### TASK ITEM:
From the first line to the last, reproduce the data exactly.

###

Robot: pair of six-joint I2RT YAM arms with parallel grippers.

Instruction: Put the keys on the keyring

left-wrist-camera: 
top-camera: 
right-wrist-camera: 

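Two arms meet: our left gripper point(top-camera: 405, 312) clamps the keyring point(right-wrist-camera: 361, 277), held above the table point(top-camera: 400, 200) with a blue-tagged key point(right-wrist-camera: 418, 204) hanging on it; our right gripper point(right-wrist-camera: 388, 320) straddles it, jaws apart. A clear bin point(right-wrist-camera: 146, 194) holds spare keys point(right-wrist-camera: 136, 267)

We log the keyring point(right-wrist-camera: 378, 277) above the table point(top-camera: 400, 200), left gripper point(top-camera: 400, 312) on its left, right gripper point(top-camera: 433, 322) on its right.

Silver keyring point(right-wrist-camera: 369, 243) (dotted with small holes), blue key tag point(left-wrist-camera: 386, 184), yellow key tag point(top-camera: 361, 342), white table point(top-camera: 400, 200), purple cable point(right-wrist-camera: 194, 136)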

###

### SOLVED PROBLEM:
Robot: pair of six-joint I2RT YAM arms with parallel grippers.

Instruction: Put the keys on the keyring

left-wrist-camera: 
top-camera: 
right-wrist-camera: 

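Two arms meet: our left gripper point(top-camera: 405, 312) clamps the keyring point(right-wrist-camera: 361, 277), held above the table point(top-camera: 400, 200) with a blue-tagged key point(right-wrist-camera: 418, 204) hanging on it; our right gripper point(right-wrist-camera: 388, 320) straddles it, jaws apart. A clear bin point(right-wrist-camera: 146, 194) holds spare keys point(right-wrist-camera: 136, 267)

We log the keyring point(right-wrist-camera: 378, 277) above the table point(top-camera: 400, 200), left gripper point(top-camera: 400, 312) on its left, right gripper point(top-camera: 433, 322) on its right.

Silver keyring point(right-wrist-camera: 369, 243) (dotted with small holes), blue key tag point(left-wrist-camera: 386, 184), yellow key tag point(top-camera: 361, 342), white table point(top-camera: 400, 200), purple cable point(right-wrist-camera: 194, 136)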

Nothing remains to be added to this answer.